仮面ライダーオーズ

仮面ライダーOOO(オーズ) VOL.1【DVD】

仮面ライダーOOO(オーズ) VOL.1【DVD】

出演者のひとりがイベントに来てくださるとのことで、それを縁と感じて一気見開始。観始めてすぐに気付く。これ、小林靖子脚本だな。欲望と無欲、始まりと終わり、キャラクターの意味づけと対比。シナリオとキャラのバランス加減。さすがにうまいと感心してみてたら、そのうちに既視感が湧き出てきた。なんというか、電王っぽい。脚本が同じだから当たり前でもあるが、自分にはマンネリの片鱗と感じた。とはいえ電王よりスッキリしていてフラットに比較したらこちらの方が好みかな。折角なのでひとつ考察を。
当作品のテーマは「欲望」。これを正しく捉えたキャラが作中善となる。4名もいるので安定して見られる。最初にシンボルとして立つのは鴻上氏。欲望を体言するだけあり、捉えどころのない人物で欲望のグロデスクさを象徴している。正義というにはまがまがしいが、悪でもない。作品世界そのものを背負っている。次に来るのはもちろん主人公、火野 映司。彼は欲望も、正義もちゃんと分っており、作品内での成長はない。この作品は、主人公が過去のトラウマで失った夢と欲を再び求められるようになるまでの癒しに至る物語といえる。3人めは最初の2号ライダー、バースの伊達 明。世界を駆け回っている点も含め、トラウマがなく成長できた主人公、といえる。成長も、トラウマもない彼は己れが抱える身体のケアだけで作品に参加という立ち位置になるかな。最後は「クスクシエ」の店長、白石 知世子。最後に至るまでオーズたちの活躍を認識することもない、常識人として存在。物語の本質から遠ざけられていた分、彼女の言葉はまっとうな常識としてストンと落ちてくる。一方で「欲望」に翻弄され、成長していく人物は3人。さらっと脇役として現れたとしか見えなかった後藤 慎太郎は、狭い正義感とプライドに押さえ込まれていたが、伊達 明との付き合いでバースの後継者となる。ふたりめはヒロイン、泉 比奈。兄の身体をアンクに奪われた彼女は、大事なものを失った役どころでしかなかったが、火野 映司とアンク、そして兄のことを思ううちに自身の欲望に迷いが起きる。もっとも作品的には常識的立場の彼女は、同じく常識的な人物としての白石 知世子に救われる。知世子が比奈を諭す場面は、ちょうと龍騎の終盤に「OREジャーナル」編集長の大久保 大介が正義に迷う城戸 真司を諭す場面とダブるが、実際そういう役割なのだろう。3人めはもちろんアンク。欲望のメダルの集合でしかない彼が、火野 映司との確執を通して変わっていくのがこの作品の肝。永遠に欲望に囚われ続ける存在のはずが、映司との絆を認知、満足を得て昇天する。成長譚として考えるならば、アンクこそが主人公になるだろう。その分、他の4人+1人のグリードは、利口にはなっていったが、本質的には最後まで変わらず、人間以下の存在で終わっていた。悪の親玉となった真木は…サイコパスに考察は無用か。すべてを育て、成長させる「欲望」の反対として、「終末」に執着したところで彼の正気は終わっていた。

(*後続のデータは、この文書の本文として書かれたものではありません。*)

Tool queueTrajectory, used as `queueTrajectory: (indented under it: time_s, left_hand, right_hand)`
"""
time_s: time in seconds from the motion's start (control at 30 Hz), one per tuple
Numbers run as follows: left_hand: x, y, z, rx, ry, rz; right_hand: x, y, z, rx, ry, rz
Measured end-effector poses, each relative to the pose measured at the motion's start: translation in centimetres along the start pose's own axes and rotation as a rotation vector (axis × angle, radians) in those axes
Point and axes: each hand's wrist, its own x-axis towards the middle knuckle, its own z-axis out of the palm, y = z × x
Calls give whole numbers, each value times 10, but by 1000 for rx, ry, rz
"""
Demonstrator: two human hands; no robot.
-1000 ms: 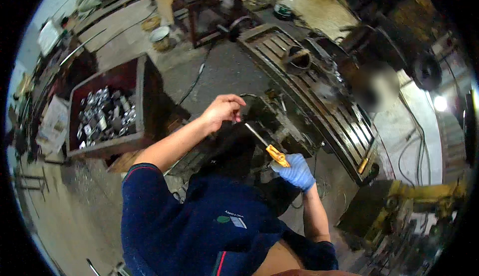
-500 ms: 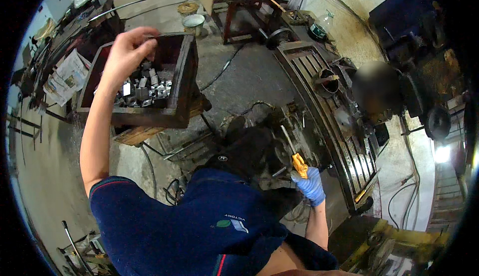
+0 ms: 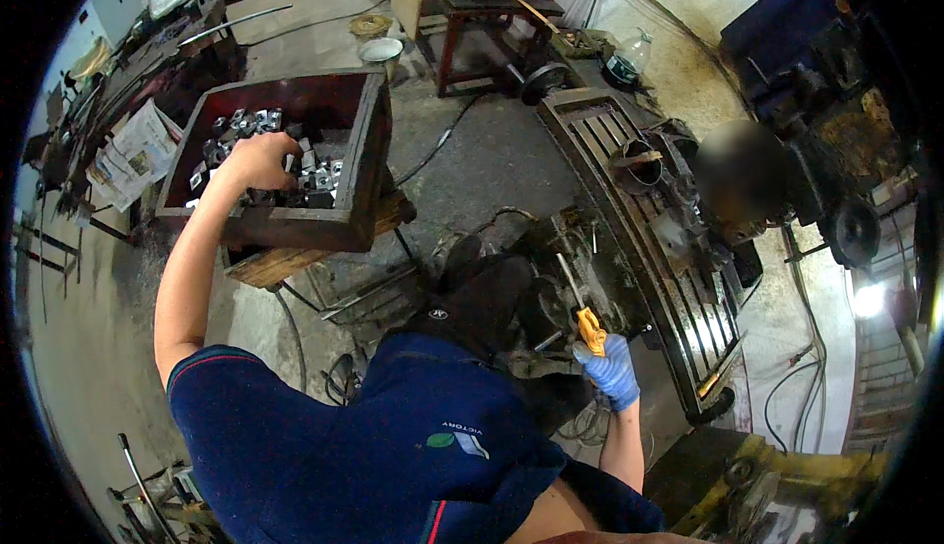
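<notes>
My bare left hand (image 3: 262,160) is down inside a dark wooden box (image 3: 364,165), over a heap of small blocky metal parts (image 3: 320,182). Its thumb and fingers are curved but apart, and the fingertips are partly lost among the parts. I make out no part lifted in it. My right hand (image 3: 614,372), in a blue glove, is closed round a tool with a yellow handle (image 3: 590,331) and a long straight metal shaft (image 3: 568,276). The shaft points away from me, beside a greasy machine base.
The box rests on a wooden board (image 3: 270,267) on a stand at my left. Along my right runs a long slotted metal frame (image 3: 644,239). Farther off are a pale basin (image 3: 381,50), a dark stool-like table (image 3: 447,67) and a hose (image 3: 433,155) on the floor.
My left hand has come down from above the box's far side into the metal parts, nearer to me. My right hand keeps its hold on the yellow-handled tool, almost unmoved.
</notes>
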Motion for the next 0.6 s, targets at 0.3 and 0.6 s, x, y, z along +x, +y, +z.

考察は以上。それにしても、周りのライダー俳優が出世していくなかで火野 映司役の渡部秀がパッとしないのが不憫でならない。2枚目半としての演技がハマリすぎているのがいけないのか?「バトルおにいさん」はすごい良かったですよ…。

あとメズールの未来穂香さんがかわいい。怪人の人間態という役柄が、役の中身を想像できない効果になっていたのも大きいな。まだ現役なのね。